Scelta infelice questo Free Fire come film di chiusura del 34° Torino Film Festival.
Siamo a Boston alla fine degli anni ‘70. Un gruppo di componenti dell’IRA (Irish Republican Army, l’organizzazione rivoluzionaria irlandese operante nel secolo scorso per la liberazione dell’Irlanda del Nord dalla Gran Bretagna) s’incontra con una coppia di trafficanti di armi per acquistare dei fucili automatici. All’inizio sembra che tutto vada per il verso giusto, poi, per un caso fortuito, inizia improvvisamente la sparatoria. Un ragazzo drogato, parente di uno dell’IRA, che doveva dare una mano nel trasporto della merce, viene riconosciuto da un guardaspalle dei trafficanti come colui che ha picchiato la cugina in un pub la sera precedente. A questo banale incidente, che provoca un effetto a catena, si aggiunge a metà del film l’intervento di cecchini esterni che iniziano a sparare a entrambi i componenti dei gruppi. C’è qualcuno che ha tradito e vuole impossessarsi del denaro. Finirà in un massacro senza nessun vincitore.
Sulla carta gli ingredienti giusti c’erano tutti: la regia di Ben Wheatley (autore inglese con un certo gusto del sarcasmo e della descrizione di personaggi atipici – suo l’irridente Killer in viaggio); un cast di attori di tutto rispetto (dal sudafricano Sharlto Copley a Cillian Murphy, da Brie Larson, neo premio Oscar per Room, a un gruppo di ottimi caratteristi); un soggetto che vede due gruppi di persone armate fronteggiarsi in un ambiente chiuso in uno scontro senza esclusione di colpi, un kammerpiel al sangue e adrenalinico.

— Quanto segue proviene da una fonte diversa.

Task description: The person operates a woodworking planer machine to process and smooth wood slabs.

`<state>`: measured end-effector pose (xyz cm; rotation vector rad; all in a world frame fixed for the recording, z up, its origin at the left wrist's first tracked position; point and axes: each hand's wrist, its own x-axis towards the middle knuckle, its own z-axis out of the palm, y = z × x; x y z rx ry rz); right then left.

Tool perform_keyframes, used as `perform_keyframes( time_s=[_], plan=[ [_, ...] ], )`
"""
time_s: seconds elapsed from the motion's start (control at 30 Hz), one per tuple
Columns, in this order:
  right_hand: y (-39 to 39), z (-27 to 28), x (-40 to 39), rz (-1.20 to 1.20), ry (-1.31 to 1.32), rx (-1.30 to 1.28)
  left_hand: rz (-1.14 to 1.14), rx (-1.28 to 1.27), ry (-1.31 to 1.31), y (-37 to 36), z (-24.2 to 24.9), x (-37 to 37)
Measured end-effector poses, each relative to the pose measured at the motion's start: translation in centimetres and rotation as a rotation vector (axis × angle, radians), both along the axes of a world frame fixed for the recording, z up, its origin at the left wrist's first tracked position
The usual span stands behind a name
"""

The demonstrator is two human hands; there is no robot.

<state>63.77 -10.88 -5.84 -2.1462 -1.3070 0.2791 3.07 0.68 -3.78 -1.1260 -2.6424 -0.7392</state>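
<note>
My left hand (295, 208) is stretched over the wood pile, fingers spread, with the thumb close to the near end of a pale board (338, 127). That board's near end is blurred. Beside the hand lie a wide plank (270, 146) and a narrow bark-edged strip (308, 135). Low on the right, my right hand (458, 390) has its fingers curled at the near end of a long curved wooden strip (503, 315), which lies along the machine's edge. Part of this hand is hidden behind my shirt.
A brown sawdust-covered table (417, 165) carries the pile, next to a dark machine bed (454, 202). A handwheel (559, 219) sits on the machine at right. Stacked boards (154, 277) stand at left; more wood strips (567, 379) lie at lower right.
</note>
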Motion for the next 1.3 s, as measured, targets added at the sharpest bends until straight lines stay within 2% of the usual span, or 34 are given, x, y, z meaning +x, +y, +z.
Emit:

Peccato però che il risultato finale risulti scadente e ripetitivo. Così assistiamo a quasi il novanta per cento della durata della pellicola a una sparatoria continua senza senso e girata a tratti maldestramente e intervallata da dialoghi che vorrebbero avere un non sense ed essere pieni di sarcasmo, ma che si rivelano invece del tutto superflui. Alcuni ci hanno visto una citazione del cinema tarantiniano (in particolare Le Iene), ma siamo distanti anni luce dalla complessità delle sceneggiature e dai dialoghi scoppiettanti del maestro californiano, così come la sua bravura di ibridare i generi e l’enciclopedico citazionismo. Al contrario, se proprio vogliamo trovare una fonte ispiratrice dobbiamo guardare al cinema di quegli anni di Walter Hill, ma mancante della capacità di gestire lo spazio e l’azione da parte di Wheatley. Per finire, la sceneggiatura di Free Fire risulta ben poca cosa e si può ridurre al soggetto sopra descritto e gli attori, seppur bravi, sono costretti, per la maggior parte del tempo, a strisciare feriti nelle macerie di questa fabbrica abbandonata, a nascondersi dietro ricoveri improvvisati nell’edificio, in una trappola per topi che li obbliga a una recitazione contratta oppure sopra le righe. Insomma, un film più che brutto, inutile e nemmeno divertente.